Parecia que ela não havia gostado nem um pouco da abordagem de Manuel e fez questão de deixar isso evidente num momento em que Charles se afastou de nós no campo. Era uma saia justa que não era da minha conta inicialmente, era preferível nem ter tomado conhecimento daquilo de ambos os lados envolvidos na tentativa do Manuel em aproximar-se dela. Agora era tarde demais, e com isso passei a ser uma espécie de diplomata em assuntos dos quais eu tinha amplo conhecimento das táticas e conseqüências. Dei alguns conselhos para ela como lidar com aquilo e ela aceitou cada um de bom grado. Em meio a isso tudo não resisti em também dar em cima dela, mas duma forma mais suave e amena, fazendo ela considerar de certo modo que ela tinha um dom de atrair os homens e que poderia tirar proveito disso. 

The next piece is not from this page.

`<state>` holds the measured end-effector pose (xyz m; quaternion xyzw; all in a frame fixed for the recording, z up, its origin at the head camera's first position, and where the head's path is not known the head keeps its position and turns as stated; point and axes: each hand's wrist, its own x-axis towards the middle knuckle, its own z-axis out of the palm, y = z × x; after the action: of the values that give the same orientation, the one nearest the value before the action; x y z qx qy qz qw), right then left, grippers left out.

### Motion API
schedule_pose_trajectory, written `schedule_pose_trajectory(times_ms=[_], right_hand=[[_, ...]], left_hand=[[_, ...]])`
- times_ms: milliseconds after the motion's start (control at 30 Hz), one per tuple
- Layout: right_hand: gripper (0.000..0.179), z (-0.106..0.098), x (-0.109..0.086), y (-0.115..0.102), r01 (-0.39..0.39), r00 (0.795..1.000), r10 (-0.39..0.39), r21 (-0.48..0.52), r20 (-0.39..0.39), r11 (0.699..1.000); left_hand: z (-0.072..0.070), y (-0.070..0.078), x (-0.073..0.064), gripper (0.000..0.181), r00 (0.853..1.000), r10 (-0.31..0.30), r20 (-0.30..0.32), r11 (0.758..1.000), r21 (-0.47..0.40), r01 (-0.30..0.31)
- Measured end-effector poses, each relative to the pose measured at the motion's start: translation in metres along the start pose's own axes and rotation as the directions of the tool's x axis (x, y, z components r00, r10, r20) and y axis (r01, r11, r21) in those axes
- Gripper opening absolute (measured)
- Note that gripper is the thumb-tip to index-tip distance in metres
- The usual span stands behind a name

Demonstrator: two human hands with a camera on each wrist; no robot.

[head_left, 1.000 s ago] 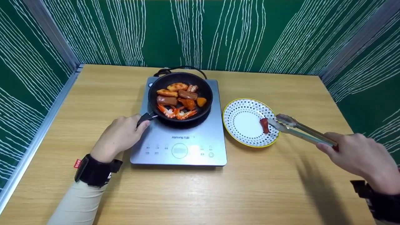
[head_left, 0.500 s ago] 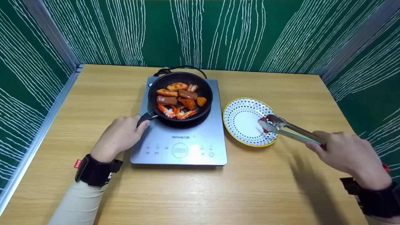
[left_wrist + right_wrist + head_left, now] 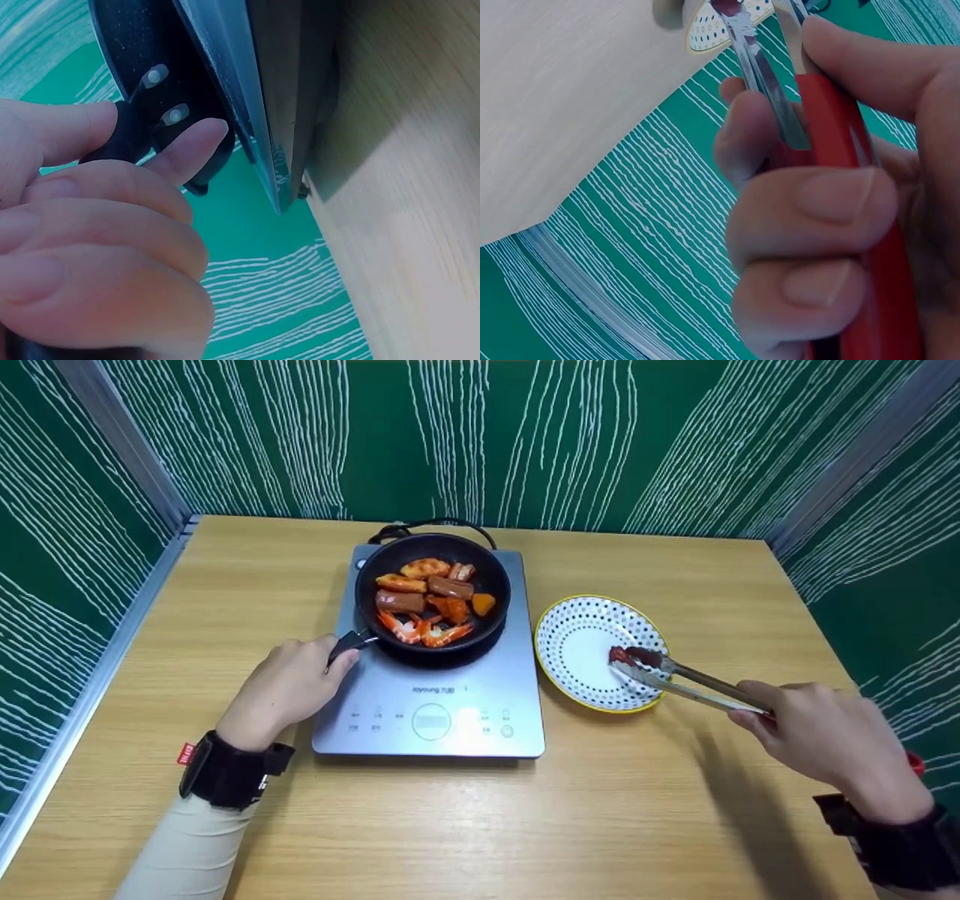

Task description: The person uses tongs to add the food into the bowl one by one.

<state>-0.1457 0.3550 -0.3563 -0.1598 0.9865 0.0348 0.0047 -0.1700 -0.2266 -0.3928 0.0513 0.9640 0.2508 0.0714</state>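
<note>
My left hand grips the black handle of a frying pan. The pan sits on a silver induction cooker and holds shrimp, brown sausage-like pieces and several orange chunks. In the right wrist view my right hand has its fingers curled round the red grips of metal tongs. The tips of the tongs are around a small dark red piece of food over the right half of a dotted plate. Whether that piece touches the plate I cannot tell.
The wooden table bears the cooker and, just to its right, the yellow-rimmed plate. A black cord loops behind the pan. Green panels with white streaks wall in the back and both sides.
My right hand has moved left with the tongs. Their tips have closed around the red piece, and it has shifted slightly left over the plate. The left hand and pan have stayed put.
</note>
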Motion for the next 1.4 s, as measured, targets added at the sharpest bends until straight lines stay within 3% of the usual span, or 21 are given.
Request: schedule_pose_trajectory(times_ms=[400,933,1233,1400], right_hand=[[0.014,0.0019,-0.0005,0.0016,0.043,0.999,-0.045,-0.053,-0.026,0.998],[0.012,0.0062,0.0002,0.0041,0.076,0.993,-0.082,-0.071,-0.089,0.995],[0.014,0.0030,0.0034,0.0025,0.066,0.995,-0.071,-0.065,-0.076,0.996],[0.015,0.0016,0.0031,0.0030,0.090,0.986,-0.100,-0.078,-0.131,0.993]], left_hand=[[0.0012,-0.0023,-0.0010,0.035,0.997,0.055,-0.051,0.998,0.029,-0.053],[0.0007,-0.0017,-0.0001,0.035,1.000,0.022,-0.019,1.000,0.015,-0.022],[0.0001,-0.0020,-0.0003,0.035,1.000,0.016,-0.018,1.000,0.007,-0.016],[-0.0005,-0.0008,-0.0007,0.036,1.000,0.001,-0.007,1.000,-0.007,-0.001]])
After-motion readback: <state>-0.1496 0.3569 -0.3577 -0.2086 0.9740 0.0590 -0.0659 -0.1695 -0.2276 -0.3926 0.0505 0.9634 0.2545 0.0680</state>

Quando retornarmos o resto da comitiva estava toda no bar fazendo um brinde para Marcos e sua esposa que tinha acabado de anunciar que estava grávida do segundo filho. Resolvemos realizar um jantar comemorativo e durante aquele típico jantar de confraternização pude notar que o clima entre Anne e Manuel estava fechado e com uma tendência a ser resolvido apenas no retorno ao Brasil. Após o jantar fui falar com ela novamente para saber como ela tinha passado o dia com aquilo na cabeça. Anne se sentia magoada e desejando uma única coisa: Partir dali e voltar o quanto antes para casa.

Após essa breve conversa fiquei com o resto do pessoal jogando cartas, e ensinando Bianca alguns macetes do poker até o sono chegar. Manuel estava ausente nesse momento e possivelmente estava tentando reparar a sua terrível mancada com esposa. Antes de subir para dormir resolvi tomar uma saideira e Bianca me acompanhou no balcão mesmo sem tomar nada. Parecia que aquela tarde no golf club e na mesa de poker tinha surtido efeitos na garota que estava cofiando nas minhas supostas boas intenções com ela em sentido profissional e pessoal. Ao notar que todos haviam desaparecido a convidei para um passeio na praça em frente ao hotel para tomar um ar puro antes de dormir. Ela olhou seu relógio disse estar com sono, não foi necessário insistir uma segunda vez ela calou-se um instante, respirou e sorriu abertamente dizendo que seria ótimo tomar ar puro antes de dormir.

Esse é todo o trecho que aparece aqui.